**Activity**
Look through the entries below and extract exactly the lines from the one containing "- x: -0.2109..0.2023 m" through the one containing "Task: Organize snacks", ends included.

==*==

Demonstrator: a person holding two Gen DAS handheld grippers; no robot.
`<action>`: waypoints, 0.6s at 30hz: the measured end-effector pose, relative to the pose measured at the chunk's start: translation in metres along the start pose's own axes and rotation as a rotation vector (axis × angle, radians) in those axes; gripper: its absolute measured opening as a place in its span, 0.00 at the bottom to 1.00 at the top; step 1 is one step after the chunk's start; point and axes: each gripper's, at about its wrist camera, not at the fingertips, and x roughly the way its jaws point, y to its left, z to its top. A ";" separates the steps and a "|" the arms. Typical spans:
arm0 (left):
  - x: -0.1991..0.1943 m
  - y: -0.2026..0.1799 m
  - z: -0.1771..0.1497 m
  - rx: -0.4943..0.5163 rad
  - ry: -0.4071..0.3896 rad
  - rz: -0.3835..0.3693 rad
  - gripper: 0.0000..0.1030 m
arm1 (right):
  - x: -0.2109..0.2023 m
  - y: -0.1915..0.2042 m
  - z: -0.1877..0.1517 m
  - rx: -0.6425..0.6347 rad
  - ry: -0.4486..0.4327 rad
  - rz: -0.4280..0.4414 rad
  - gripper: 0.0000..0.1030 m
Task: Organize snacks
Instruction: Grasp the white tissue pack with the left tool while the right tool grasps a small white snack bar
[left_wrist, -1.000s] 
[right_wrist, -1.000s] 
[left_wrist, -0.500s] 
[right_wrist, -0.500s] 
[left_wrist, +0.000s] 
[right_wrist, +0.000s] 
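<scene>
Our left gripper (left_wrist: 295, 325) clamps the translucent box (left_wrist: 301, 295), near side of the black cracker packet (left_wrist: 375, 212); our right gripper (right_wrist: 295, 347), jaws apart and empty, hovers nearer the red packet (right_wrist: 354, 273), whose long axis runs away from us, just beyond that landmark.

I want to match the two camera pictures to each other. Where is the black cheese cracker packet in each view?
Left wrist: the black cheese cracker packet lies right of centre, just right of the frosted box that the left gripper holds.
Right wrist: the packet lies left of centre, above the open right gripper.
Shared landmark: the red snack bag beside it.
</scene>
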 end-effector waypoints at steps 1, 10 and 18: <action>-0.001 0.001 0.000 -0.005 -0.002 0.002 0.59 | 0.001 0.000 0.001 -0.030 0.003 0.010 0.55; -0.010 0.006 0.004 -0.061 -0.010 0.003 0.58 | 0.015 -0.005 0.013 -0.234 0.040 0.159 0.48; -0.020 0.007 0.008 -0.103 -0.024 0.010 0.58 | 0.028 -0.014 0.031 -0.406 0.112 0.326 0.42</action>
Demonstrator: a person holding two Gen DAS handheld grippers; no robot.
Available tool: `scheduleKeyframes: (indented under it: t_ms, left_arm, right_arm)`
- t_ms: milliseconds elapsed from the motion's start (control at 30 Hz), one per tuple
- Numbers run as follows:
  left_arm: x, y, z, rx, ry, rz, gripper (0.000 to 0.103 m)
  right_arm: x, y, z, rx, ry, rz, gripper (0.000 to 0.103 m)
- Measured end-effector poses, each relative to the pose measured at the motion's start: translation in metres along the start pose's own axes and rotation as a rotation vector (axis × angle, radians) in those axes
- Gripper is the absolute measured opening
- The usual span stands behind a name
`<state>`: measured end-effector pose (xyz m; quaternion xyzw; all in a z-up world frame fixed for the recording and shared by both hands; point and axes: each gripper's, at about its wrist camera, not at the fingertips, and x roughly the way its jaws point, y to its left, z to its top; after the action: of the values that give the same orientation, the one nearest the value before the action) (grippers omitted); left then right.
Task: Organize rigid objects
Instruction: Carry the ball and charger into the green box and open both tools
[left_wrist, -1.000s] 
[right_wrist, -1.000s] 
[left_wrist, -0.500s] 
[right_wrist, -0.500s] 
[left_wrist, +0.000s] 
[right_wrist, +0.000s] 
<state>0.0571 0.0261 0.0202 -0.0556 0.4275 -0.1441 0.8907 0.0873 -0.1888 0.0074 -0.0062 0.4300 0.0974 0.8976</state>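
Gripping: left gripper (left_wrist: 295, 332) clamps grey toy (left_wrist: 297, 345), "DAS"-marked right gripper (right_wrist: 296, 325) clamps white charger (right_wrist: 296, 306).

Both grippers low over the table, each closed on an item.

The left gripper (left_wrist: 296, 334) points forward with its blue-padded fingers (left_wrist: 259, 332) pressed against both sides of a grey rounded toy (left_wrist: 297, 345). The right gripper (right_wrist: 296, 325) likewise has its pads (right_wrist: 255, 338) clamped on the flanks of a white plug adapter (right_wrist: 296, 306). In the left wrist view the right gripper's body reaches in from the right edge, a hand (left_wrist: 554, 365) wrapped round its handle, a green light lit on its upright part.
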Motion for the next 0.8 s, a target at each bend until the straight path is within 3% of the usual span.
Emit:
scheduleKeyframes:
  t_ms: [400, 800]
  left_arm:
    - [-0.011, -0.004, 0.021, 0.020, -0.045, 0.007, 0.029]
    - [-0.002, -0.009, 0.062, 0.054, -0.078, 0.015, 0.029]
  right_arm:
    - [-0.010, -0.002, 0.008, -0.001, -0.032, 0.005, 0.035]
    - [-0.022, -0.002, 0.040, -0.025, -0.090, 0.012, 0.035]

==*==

**Exercise result**
  - x: -0.2109..0.2023 m
  - y: -0.1915..0.2042 m
  - z: -0.1877..0.1517 m
  - rx: -0.6425..0.6347 rad
  - ry: -0.4486..0.4327 rad
  - rz: -0.4280..0.4414 rad
  - gripper: 0.0000..0.1030 m
Task: Organize snacks

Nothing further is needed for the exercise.